What’s unusual is that there have been large mortgage servicers that have received CIDs from the CFPB before, but not all of them have been disclosed, a report from Compass Point Trading and Research said. 

“Considering FBC felt it was necessary to mention the company was in discussions with the CFPB, we believe a material settlement may be imminent. Furthermore, any financial settlement would likely include some minor operational changes as well,” the report said.

However, Flagstar might have trouble financially handling the situation, since according to Compass Point, the bank likely has little to no reserve established for this kind of issue.

Nonetheless, as a whole, there are many positives at the financial institution, in regard to a strengthening bottom line.

In the second quarter, Flagstar posted a net income of $25.5 million, or $0.33 per diluted share, citing improved net interest income and gain on loan sales, increased mortgage rate lock commitments and loan origination volume and a continued focus on expense management as drivers of the income growth.

The bank did undergo a significant amount of cost-cutting initiatives during the year, including announcing plans to slash 600 jobs and outsourcing its default servicing.

In addition, Compass Point estimates the company sold over $100 billion of servicing UPB in order to reduce operating risk and increase much needed capital.

However, it is difficult to gauge the financial outcome of the settlement since most of the recent settlements between the CFPB and other mortgage servicers have included several other regulators. This regulatory discussion appears to only involve the CFPB.

“While the bank intends to vigorously defend against any enforcement action that may be brought, it has commenced discussions with the CFPB staff to determine if a settlement can be achieved.
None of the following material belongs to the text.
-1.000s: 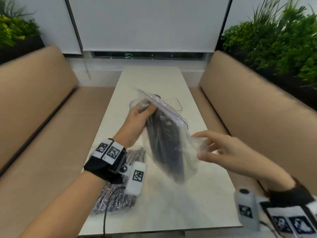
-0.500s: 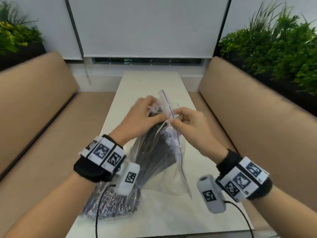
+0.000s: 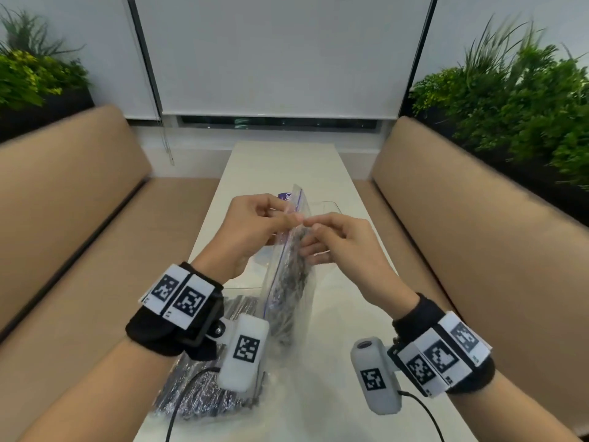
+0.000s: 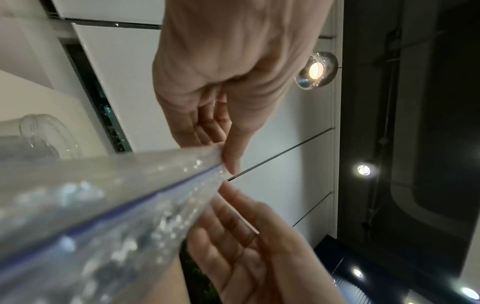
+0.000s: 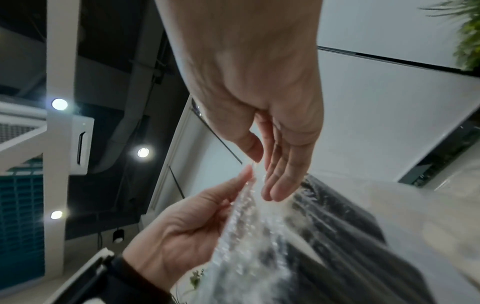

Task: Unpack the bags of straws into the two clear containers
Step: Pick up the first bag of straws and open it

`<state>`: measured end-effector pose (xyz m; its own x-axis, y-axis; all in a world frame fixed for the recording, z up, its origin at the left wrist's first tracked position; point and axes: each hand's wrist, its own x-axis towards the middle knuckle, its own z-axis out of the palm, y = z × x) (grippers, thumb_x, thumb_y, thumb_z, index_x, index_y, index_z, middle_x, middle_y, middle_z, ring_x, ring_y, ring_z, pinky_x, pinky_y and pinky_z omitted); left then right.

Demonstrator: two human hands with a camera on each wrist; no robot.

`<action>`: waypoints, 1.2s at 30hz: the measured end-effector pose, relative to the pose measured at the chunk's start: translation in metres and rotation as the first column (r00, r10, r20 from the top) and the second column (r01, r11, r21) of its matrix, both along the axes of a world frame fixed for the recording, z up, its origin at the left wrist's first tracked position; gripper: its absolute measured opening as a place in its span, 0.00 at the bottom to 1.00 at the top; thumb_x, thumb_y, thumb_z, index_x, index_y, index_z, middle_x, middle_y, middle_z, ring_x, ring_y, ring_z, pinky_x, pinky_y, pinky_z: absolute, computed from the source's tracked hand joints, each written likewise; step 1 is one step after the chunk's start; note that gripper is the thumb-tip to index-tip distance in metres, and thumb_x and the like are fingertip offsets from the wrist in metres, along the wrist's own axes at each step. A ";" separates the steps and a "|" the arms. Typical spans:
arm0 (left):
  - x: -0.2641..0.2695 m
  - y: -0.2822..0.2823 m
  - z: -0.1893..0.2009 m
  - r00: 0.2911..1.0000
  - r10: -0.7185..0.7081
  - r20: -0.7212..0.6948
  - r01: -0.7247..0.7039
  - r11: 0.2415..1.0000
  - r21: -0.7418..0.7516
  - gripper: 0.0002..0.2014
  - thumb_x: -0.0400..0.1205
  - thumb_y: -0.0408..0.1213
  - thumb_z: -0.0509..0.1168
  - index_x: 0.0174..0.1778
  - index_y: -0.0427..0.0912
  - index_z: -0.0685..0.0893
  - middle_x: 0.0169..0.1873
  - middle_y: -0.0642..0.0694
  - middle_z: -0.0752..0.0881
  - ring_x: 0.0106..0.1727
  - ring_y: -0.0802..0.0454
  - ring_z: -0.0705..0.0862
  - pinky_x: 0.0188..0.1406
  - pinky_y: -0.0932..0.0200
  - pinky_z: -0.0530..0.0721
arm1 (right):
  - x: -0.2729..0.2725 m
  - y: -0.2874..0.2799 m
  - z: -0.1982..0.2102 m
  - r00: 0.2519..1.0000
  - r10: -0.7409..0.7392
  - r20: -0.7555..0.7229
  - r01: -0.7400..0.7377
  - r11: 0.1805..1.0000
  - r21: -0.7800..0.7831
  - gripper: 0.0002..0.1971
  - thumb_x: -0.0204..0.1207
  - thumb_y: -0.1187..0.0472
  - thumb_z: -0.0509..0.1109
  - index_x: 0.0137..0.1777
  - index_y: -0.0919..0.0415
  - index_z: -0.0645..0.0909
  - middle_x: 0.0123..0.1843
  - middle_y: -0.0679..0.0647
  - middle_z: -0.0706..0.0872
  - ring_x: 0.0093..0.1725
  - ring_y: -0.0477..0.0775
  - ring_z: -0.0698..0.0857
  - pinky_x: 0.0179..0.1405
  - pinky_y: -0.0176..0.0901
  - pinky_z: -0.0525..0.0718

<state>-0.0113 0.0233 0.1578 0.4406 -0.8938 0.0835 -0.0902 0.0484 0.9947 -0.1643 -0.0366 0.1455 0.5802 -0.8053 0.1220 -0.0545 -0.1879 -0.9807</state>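
Both hands hold a clear zip bag (image 3: pixel 288 282) of dark straws upright over the white table (image 3: pixel 280 161). My left hand (image 3: pixel 291 218) pinches the bag's zip edge (image 4: pixel 207 162) between thumb and fingers. My right hand (image 3: pixel 310 224) pinches the same top edge (image 5: pixel 254 164) from the other side, its other fingers fairly straight. The fingertips of both hands almost meet. A second bag of straws (image 3: pixel 204 390) lies on the table near my left wrist. One clear container (image 3: pixel 328 206) shows behind my hands; another clear container (image 4: pixel 44 133) appears in the left wrist view.
Tan padded benches (image 3: pixel 63 218) (image 3: pixel 478 234) run along both sides of the narrow table. Green plants (image 3: pixel 516 100) stand behind the right bench and more plants (image 3: pixel 28 78) behind the left one. A window blind (image 3: pixel 277 59) closes the far end.
One second ago only my left hand held the bag and my right hand was open and apart. The right hand has come in to the bag's top, and the bag now stands edge-on.
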 end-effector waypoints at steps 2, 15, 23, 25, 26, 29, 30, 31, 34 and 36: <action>-0.003 0.001 0.000 1.000 -0.009 -0.016 0.009 1.000 0.016 0.08 0.72 0.26 0.78 0.36 0.39 0.84 0.30 0.41 0.86 0.25 0.56 0.83 0.27 0.65 0.85 | 0.002 0.001 0.006 0.998 -0.026 0.061 0.021 0.997 0.080 0.08 0.83 0.65 0.65 0.53 0.68 0.84 0.37 0.60 0.89 0.35 0.56 0.90 0.38 0.50 0.90; -0.007 0.001 -0.002 0.982 -0.148 -0.117 0.158 0.984 0.077 0.04 0.81 0.29 0.70 0.48 0.33 0.88 0.38 0.41 0.91 0.35 0.54 0.91 0.38 0.64 0.91 | 0.007 -0.014 0.014 0.992 -0.110 -0.053 0.112 0.993 0.035 0.10 0.76 0.74 0.64 0.38 0.70 0.86 0.36 0.68 0.90 0.37 0.67 0.93 0.41 0.57 0.93; -0.003 0.005 -0.005 0.998 -0.057 0.036 0.056 0.998 0.027 0.09 0.76 0.38 0.76 0.45 0.35 0.91 0.37 0.37 0.92 0.36 0.51 0.92 0.38 0.62 0.91 | 0.010 -0.012 0.022 0.996 -0.011 -0.083 0.010 1.000 -0.018 0.06 0.78 0.73 0.70 0.50 0.75 0.87 0.41 0.72 0.91 0.37 0.62 0.92 0.43 0.50 0.93; 0.001 0.005 -0.004 0.998 -0.029 0.059 0.029 1.000 0.005 0.04 0.76 0.35 0.77 0.42 0.39 0.91 0.35 0.36 0.93 0.35 0.49 0.92 0.39 0.60 0.91 | 0.013 -0.010 0.022 0.994 -0.058 -0.093 0.052 0.997 -0.061 0.03 0.76 0.70 0.74 0.45 0.69 0.89 0.36 0.67 0.92 0.34 0.57 0.92 0.39 0.48 0.93; 0.003 0.005 -0.003 0.997 -0.021 0.080 0.021 1.000 0.001 0.01 0.76 0.32 0.76 0.39 0.40 0.90 0.35 0.35 0.92 0.35 0.47 0.92 0.40 0.58 0.92 | 0.016 -0.008 0.022 0.992 -0.078 -0.103 0.070 0.995 -0.077 0.02 0.75 0.69 0.75 0.42 0.67 0.89 0.33 0.63 0.91 0.32 0.54 0.92 0.36 0.46 0.92; 0.005 0.005 0.001 0.962 0.005 0.272 -0.009 1.000 0.015 0.06 0.76 0.26 0.70 0.36 0.38 0.90 0.32 0.37 0.92 0.33 0.47 0.93 0.40 0.55 0.93 | 0.025 -0.004 0.020 0.977 -0.145 -0.159 0.121 0.982 -0.147 0.05 0.70 0.72 0.73 0.35 0.66 0.87 0.29 0.60 0.90 0.29 0.54 0.91 0.34 0.46 0.90; 0.005 0.004 0.002 0.925 0.015 0.380 -0.024 1.000 0.018 0.05 0.75 0.26 0.68 0.36 0.37 0.89 0.31 0.38 0.92 0.32 0.48 0.93 0.39 0.57 0.93 | 0.027 -0.003 0.020 0.964 -0.182 -0.192 0.138 0.966 -0.220 0.04 0.68 0.71 0.71 0.35 0.66 0.87 0.28 0.59 0.90 0.30 0.55 0.91 0.36 0.47 0.91; 0.005 0.005 0.003 0.874 0.028 0.484 -0.039 0.999 0.012 0.05 0.75 0.27 0.67 0.37 0.36 0.88 0.30 0.40 0.92 0.31 0.48 0.92 0.38 0.56 0.92 | 0.028 -0.001 0.020 0.943 -0.239 -0.234 0.155 0.932 -0.327 0.03 0.67 0.70 0.71 0.35 0.67 0.85 0.28 0.58 0.90 0.31 0.55 0.90 0.37 0.44 0.89; 0.011 0.004 0.001 0.731 0.113 0.673 -0.090 0.994 -0.070 0.02 0.76 0.30 0.64 0.38 0.38 0.79 0.29 0.41 0.89 0.33 0.41 0.89 0.40 0.43 0.87 | 0.030 0.004 0.021 0.867 -0.414 -0.277 0.181 0.780 -0.599 0.03 0.68 0.67 0.71 0.35 0.66 0.81 0.28 0.53 0.84 0.33 0.53 0.80 0.31 0.32 0.73; 0.012 0.006 -0.001 0.717 0.100 0.690 -0.054 0.995 -0.088 0.03 0.77 0.28 0.64 0.43 0.39 0.76 0.32 0.40 0.87 0.35 0.39 0.87 0.40 0.38 0.86 | 0.031 0.004 0.021 0.863 -0.425 -0.274 0.179 0.764 -0.620 0.04 0.68 0.67 0.71 0.36 0.67 0.80 0.30 0.55 0.84 0.35 0.55 0.80 0.35 0.34 0.73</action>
Those discussions are ongoing,” Flagstar said in the 8-K.

But as the bank sifts through the settlement with the CFPB, it was lucky enough to make a different, positive list with the bureau.
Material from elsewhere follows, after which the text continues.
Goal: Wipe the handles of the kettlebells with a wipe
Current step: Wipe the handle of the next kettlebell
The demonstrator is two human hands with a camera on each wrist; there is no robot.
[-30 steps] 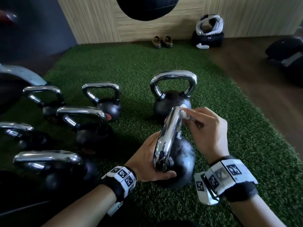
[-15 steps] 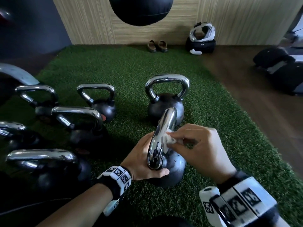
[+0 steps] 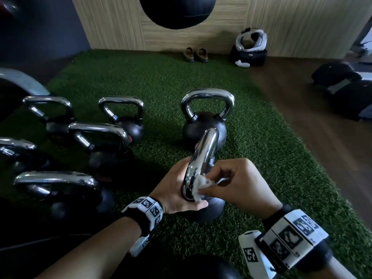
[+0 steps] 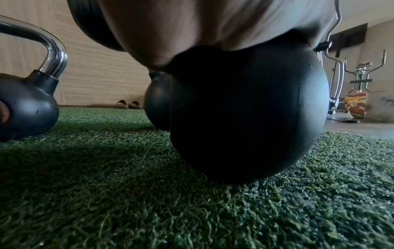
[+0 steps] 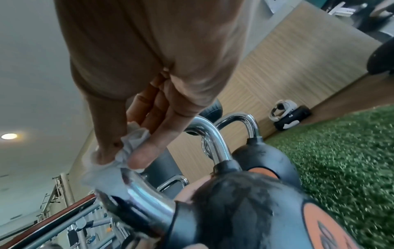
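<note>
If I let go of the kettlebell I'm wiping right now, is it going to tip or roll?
Probably it would rock rather than stay put: the kettlebell has a rounded black body that meets the turf on a small patch, and the left hand steadies it. It looks heavy for its size. The chrome handle looks slick.

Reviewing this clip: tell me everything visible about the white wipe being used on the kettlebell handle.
The small crumpled white wipe looks like thin, soft tissue or cloth, bunched into folds. The right hand pinches it between thumb and fingertips and presses it against the near lower end of the shiny chrome handle of the black kettlebell, close to where handle meets ball. The right wrist view shows part of it draped over that curved metal.
</note>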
Last week, Flagstar was included on the CFPB’s list of participants in the mortgage eClosing pilot program.

The selected few will kick start the exploration of the increased use of technology during the mortgage closing process and how it could affect consumer understanding and engagement and save time and money for consumers, lenders and other market participants.

This could help to potentially offset the bank’s rough start to the year and support its rebound.